The collapse into alcoholic defeatism had a definite appeal. A part of him wished he could just hang out on this sunny day, drinking and talking to his fellow outcast. It was a relief being out of the spotlight for a few minutes. But the dire business of his life kept coming back at him like a wrecking ball.
“By the way,” he said, “you didn’t see anybody or anything unusual the day of the bombing, did you?”
“Just crackheads, hookers, bearded ladies, and sword swallowers.” The tattooed man shrugged and took David’s money. “This is Coney Island, you know.”
Back at the school, a few more students came to see him. Some just to gawk at the Amazing Terror Teacher of Coney Island, but others—perhaps prompted by Ralph Marcovicci’s more heated denials of all the accusations on the news last night—wanted to help.
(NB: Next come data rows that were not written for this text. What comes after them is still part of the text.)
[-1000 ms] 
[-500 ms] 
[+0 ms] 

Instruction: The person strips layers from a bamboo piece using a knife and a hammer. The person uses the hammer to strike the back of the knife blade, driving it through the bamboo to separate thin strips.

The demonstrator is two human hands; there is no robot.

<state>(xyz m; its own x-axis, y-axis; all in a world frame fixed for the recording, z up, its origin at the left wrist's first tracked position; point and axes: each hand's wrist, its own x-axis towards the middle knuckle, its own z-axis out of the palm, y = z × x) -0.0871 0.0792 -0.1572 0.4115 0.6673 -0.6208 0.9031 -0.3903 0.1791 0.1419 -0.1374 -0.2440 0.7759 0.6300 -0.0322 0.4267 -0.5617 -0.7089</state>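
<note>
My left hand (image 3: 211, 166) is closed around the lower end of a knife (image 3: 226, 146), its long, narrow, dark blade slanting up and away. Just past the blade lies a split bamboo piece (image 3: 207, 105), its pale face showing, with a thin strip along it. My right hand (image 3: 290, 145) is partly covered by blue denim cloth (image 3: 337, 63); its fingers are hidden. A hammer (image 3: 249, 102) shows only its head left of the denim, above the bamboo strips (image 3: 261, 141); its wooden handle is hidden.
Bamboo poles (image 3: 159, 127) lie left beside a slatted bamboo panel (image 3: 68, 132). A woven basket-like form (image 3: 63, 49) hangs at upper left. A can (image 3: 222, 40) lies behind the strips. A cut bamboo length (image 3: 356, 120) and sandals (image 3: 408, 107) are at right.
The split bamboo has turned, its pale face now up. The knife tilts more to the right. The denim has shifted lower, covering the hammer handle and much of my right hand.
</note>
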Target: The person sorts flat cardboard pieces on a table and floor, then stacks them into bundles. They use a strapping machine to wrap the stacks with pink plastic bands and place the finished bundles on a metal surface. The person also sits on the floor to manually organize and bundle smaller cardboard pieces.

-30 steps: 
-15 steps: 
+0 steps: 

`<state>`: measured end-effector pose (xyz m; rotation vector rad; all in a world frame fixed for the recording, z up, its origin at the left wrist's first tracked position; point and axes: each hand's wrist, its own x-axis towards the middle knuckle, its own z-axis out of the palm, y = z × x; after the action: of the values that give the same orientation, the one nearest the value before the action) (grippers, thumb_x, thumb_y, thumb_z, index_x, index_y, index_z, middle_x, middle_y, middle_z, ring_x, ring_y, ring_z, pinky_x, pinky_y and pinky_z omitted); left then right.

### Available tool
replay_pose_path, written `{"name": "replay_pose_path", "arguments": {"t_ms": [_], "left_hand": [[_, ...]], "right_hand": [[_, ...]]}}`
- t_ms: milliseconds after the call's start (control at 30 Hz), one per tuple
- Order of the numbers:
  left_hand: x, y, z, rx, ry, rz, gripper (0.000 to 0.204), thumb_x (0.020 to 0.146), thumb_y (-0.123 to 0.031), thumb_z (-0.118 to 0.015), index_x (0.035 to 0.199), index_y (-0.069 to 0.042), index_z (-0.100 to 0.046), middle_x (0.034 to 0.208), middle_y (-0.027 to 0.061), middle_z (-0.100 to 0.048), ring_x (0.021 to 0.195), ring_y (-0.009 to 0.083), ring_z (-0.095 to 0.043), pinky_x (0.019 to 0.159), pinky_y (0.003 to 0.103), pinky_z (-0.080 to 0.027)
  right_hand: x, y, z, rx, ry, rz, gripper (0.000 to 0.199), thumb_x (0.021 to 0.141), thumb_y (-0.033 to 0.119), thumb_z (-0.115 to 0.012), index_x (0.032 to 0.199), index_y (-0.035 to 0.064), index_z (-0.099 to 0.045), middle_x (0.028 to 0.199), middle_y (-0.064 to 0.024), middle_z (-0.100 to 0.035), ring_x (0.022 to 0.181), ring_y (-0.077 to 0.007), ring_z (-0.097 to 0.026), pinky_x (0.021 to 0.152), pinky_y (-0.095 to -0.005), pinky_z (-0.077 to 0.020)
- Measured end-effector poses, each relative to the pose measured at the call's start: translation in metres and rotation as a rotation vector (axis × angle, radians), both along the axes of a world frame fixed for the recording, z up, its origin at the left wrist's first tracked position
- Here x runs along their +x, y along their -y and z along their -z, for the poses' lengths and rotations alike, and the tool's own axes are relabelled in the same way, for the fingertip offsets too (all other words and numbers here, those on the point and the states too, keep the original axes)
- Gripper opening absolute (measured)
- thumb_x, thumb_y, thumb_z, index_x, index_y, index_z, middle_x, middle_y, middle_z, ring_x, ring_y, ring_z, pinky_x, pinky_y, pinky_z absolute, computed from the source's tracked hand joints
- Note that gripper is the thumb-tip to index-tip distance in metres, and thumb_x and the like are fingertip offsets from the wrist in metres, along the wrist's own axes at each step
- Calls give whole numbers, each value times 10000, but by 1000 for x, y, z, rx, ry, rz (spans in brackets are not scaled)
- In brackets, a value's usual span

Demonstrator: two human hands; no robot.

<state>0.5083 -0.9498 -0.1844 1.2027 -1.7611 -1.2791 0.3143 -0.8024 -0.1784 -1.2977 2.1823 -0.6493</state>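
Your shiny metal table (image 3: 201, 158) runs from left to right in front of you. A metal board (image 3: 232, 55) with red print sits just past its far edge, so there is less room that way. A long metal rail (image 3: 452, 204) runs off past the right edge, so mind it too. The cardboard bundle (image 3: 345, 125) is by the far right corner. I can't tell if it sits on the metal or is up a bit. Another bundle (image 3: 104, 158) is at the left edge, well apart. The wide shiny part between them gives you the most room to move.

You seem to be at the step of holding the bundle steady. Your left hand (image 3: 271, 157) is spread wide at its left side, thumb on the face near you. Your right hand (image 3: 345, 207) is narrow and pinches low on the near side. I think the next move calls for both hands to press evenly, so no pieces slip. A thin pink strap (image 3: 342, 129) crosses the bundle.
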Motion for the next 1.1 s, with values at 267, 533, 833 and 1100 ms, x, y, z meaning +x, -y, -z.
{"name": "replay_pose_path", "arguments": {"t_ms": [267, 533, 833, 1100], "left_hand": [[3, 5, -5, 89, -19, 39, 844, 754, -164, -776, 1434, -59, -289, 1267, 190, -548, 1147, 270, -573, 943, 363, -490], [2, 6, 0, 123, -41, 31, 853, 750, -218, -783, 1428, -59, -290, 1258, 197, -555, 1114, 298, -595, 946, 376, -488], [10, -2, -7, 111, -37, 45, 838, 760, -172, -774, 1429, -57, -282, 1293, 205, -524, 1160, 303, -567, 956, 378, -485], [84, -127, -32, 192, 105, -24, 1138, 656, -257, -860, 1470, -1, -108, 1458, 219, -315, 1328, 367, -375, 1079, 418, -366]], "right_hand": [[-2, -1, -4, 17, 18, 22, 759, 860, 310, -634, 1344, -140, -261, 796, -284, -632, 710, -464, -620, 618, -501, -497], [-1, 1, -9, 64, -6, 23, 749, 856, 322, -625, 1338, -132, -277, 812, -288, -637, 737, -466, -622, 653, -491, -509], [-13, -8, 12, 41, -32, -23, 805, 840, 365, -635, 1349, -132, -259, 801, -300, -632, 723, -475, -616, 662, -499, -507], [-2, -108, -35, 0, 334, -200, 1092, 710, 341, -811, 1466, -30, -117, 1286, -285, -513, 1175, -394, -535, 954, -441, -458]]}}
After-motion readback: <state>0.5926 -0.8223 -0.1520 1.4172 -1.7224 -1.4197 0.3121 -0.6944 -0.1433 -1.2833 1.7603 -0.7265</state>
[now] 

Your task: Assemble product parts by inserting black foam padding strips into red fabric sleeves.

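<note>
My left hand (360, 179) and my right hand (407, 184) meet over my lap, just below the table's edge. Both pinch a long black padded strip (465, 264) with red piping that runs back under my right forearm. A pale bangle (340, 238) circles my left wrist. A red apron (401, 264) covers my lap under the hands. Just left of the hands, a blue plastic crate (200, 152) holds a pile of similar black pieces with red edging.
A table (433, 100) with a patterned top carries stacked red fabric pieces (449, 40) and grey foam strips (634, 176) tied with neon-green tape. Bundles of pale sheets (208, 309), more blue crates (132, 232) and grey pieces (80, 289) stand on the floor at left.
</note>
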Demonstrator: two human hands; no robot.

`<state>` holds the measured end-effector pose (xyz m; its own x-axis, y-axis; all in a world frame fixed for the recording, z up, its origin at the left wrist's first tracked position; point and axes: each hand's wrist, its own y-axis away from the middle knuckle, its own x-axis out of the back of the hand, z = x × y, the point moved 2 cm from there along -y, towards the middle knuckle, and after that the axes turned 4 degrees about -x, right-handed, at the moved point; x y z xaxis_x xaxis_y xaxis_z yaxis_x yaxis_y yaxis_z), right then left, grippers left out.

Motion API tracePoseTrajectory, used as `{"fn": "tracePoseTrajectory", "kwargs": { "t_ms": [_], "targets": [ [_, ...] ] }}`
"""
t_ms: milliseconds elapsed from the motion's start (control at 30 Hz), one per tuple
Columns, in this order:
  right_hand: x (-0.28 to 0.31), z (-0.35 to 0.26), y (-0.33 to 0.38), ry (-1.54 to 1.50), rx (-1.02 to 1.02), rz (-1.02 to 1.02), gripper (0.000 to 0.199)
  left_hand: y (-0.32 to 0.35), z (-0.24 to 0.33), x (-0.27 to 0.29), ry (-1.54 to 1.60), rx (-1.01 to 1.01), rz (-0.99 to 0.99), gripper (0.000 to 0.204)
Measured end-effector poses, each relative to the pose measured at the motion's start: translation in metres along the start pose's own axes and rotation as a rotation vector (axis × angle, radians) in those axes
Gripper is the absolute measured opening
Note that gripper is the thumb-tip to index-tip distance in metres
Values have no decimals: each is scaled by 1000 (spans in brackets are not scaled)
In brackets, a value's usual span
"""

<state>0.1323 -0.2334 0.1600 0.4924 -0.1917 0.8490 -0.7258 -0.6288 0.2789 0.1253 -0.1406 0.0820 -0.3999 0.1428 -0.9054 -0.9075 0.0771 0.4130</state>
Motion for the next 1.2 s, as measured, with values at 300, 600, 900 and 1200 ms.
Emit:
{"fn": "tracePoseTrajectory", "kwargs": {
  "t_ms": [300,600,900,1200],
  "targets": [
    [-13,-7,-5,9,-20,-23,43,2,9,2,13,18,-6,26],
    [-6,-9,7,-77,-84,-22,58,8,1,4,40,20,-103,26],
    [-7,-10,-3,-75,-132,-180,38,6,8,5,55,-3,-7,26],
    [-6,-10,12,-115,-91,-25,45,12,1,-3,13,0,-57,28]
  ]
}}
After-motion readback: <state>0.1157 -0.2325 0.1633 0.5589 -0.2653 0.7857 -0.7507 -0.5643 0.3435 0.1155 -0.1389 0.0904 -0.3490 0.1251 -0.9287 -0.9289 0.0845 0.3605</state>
“I think it was the bitches,” Seniqua Rollins said immediately after sitting down.
Almost six months pregnant, she could barely fit into the little office space with all the video equipment, books, and school supplies.
“What are you talking about?” asked David, leaning back to try to give her some room. With the two of them, it was like a couple of hippos in a phone booth.
“The bitches, man. The Right-to-Life bitches. They blew up the bus.”
“What makes you say that?”
“I don’t know. Somebody did it.”
He looked at her belly, swelling under a blue-and-white shirt, and decided it showed a certain broad-mindedness to see beyond the politics of her own pregnancy, even if it was to venture into totally unsubstantiated conspiracy theory. More important, she took it for granted that he was innocent.
“Seniqua, what did the police ask you about the explosion?”
“Same-o-same-o. They wanted to know like what did you say to us before. And how you didn’t come into the class for twenty minutes. And why you would’ve done it.”
“So what did you tell them?”
“I told ’em you saved my fuckin’ life, and if they didn’t like it they could kiss my ass two times.”
“I appreciate that.”
Something was rolling around just beyond his fingertips. An idea. An image that could save him. What was it? He heard the tramp of feet overhead and distant raised voices rehearsing for the School Sing in the auditorium upstairs.
“What about the book bag? Did they ask you about my book bag?”
“Uh-huh.” She nodded. “They wanted to know if I saw you bring it on the bus.”
“And you told them you did. Right?”
She nodded again. So much for having any wiggle room on that issue.
“Sorry,” she said. “I’d a lied for you, but I can’t afford to get myself jammed up with the police right now. I’m already on probation for a fight I had on the subway. Some bitch got slashed.”
“I understand.” He cracked his knuckles. “I wouldn’t have wanted you to lie for me, anyway. But is there anything you didn’t tell the police about the bombing that you want to tell me?”
“Nope. I’d a given it up by now. For real. I don’t want nothing bad on my conscience when I’m about to have my baby.”
She patted her stomach tenderly. He noticed her face suddenly looked much older, as if she were getting bum-rushed into adulthood by having a child so young.
“By the way,” he said, still not wanting to intrude too much on the question of paternity. “What are you going to do about that baby? Are you going to get any help from the father?”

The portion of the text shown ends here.